5. The region should be the same as what has been used before by you, in my case it is US-East-2.
6. In the search box, you should see the DNS name of the load balancer that you created earlier in the form dualstack**-r53loadbalancer.xxxx.xxxx.
7. Select this name and create the record.
8. From the accessinstance1 execute the command curl http://alias.r53privatezone and check if you can see the message Hello World from $(hostname -f). The IP address should keep varying between the private IPs for webinstance1 and webinstance2.

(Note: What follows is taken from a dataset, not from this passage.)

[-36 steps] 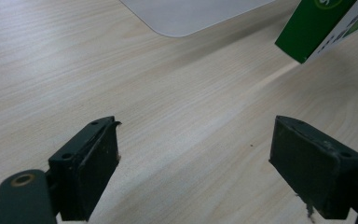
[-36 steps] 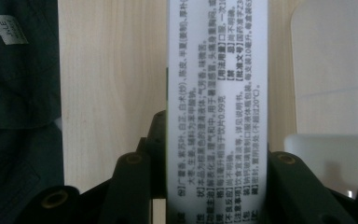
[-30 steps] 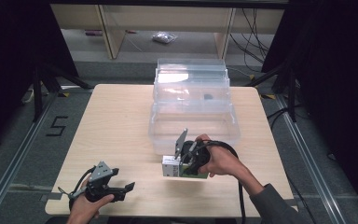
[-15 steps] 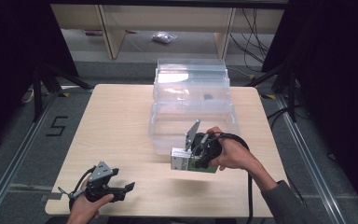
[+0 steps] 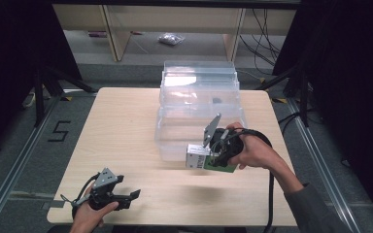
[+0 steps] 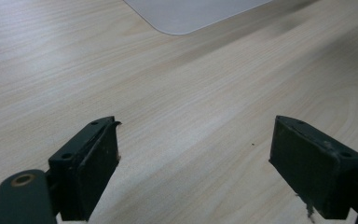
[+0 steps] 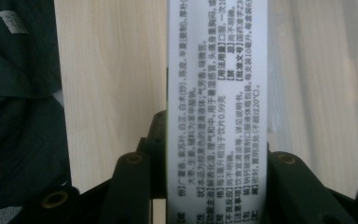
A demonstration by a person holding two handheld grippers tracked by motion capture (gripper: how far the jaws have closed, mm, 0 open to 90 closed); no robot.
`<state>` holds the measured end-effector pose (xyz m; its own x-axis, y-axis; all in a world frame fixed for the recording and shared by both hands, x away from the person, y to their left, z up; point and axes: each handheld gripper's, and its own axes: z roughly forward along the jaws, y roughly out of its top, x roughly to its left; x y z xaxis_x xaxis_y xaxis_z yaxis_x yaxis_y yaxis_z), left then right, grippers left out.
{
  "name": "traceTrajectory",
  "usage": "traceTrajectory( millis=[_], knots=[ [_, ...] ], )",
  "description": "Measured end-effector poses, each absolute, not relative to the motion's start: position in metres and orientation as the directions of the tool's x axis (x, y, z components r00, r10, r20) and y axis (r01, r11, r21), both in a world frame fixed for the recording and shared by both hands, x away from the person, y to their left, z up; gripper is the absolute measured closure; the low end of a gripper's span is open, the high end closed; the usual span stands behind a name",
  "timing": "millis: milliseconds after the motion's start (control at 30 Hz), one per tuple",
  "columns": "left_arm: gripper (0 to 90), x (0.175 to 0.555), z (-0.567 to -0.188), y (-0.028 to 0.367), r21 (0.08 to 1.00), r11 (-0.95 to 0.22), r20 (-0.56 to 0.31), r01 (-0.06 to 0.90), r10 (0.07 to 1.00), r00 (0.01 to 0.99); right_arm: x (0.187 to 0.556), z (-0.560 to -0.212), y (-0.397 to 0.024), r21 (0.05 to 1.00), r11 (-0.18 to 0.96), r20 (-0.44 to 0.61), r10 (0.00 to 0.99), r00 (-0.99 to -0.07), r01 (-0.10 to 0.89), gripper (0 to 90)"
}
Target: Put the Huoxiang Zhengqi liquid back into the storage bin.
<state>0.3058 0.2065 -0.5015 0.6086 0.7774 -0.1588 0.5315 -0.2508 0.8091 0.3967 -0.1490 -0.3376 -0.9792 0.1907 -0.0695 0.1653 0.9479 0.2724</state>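
Observation:
A white and green carton [image 5: 195,158] printed with small text hangs above the table, just in front of the near wall of a clear plastic bin [image 5: 175,131]. My right gripper [image 5: 208,159] is shut on the carton. In the right gripper view the carton's white printed face [image 7: 216,84] stands upright between the two jaws of the right gripper [image 7: 216,186], pressed from both sides. My left gripper [image 5: 128,196] rests low at the table's near left corner, open. In its own view the left gripper [image 6: 196,158] has only bare wood between the jaws.
The wooden table [image 5: 121,131] is bare on its left half. The bin's clear lid [image 5: 199,77] stands open behind it. A pale corner of the bin [image 6: 191,14] shows far ahead of the left jaws. Dark clothing [image 7: 18,116] lies at the left of the right gripper view. A black cable [image 5: 271,194] trails from the right hand.
My right hand has lifted the carton and carried it right and away from the person, closer to the bin's front wall. The left gripper has stayed put.

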Motion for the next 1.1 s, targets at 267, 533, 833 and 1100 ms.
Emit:
traceTrajectory(
  millis=[267,533,833,1100],
  knots=[
    [14.7,0.306,-0.502,0.207,0.808,-0.252,-0.157,0.533,0.779,0.607,0.402,-0.33,-0.158,0.293,0.939,-0.067,0.205,-0.976,0.178,65.4],
    [14.7,0.306,-0.502,0.207,0.808,-0.252,-0.157,0.533,0.779,0.607,0.404,-0.318,-0.163,0.301,0.936,-0.076,0.214,-0.974,0.182,65.5],
    [14.7,0.306,-0.502,0.207,0.805,-0.254,-0.16,0.536,0.777,0.609,0.413,-0.3,-0.172,0.306,0.932,-0.102,0.233,-0.967,0.193,65.5],
    [14.7,0.307,-0.502,0.207,0.805,-0.252,-0.163,0.537,0.777,0.608,0.435,-0.299,-0.178,0.306,0.932,-0.106,0.236,-0.966,0.194,65.5]
  ],
)
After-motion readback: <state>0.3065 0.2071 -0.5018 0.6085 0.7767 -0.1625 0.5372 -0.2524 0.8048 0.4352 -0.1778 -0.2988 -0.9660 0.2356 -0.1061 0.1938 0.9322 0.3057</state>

Note: I have seen that mapping an Alias record usually takes about 5 minutes, keep this in mind before executing the curl command.

Creating a CNAME Record: Mapping a Route53 Record to Another Host

1. Name the record as cname.r53privatezone.
2. The record type is CNAME.
3. The value that this maps to is webinstance1.r53privatezone.
4. Create the record.
5. From the accessinstance1 execute the command curl http://cname.r53privatezone and check if you can see the message Hello World from $(hostname -f). The IP address should be the private IP of webisntance1.

There are many other options to try out with Routing policies in each of these records. I hope with this introduction, you will be able to explore all the features of Route 53 without having to buy a Domain name.

Happy Hands-On Labs!!!

PS: Don't forget to delete all the resources at the end of your lab session.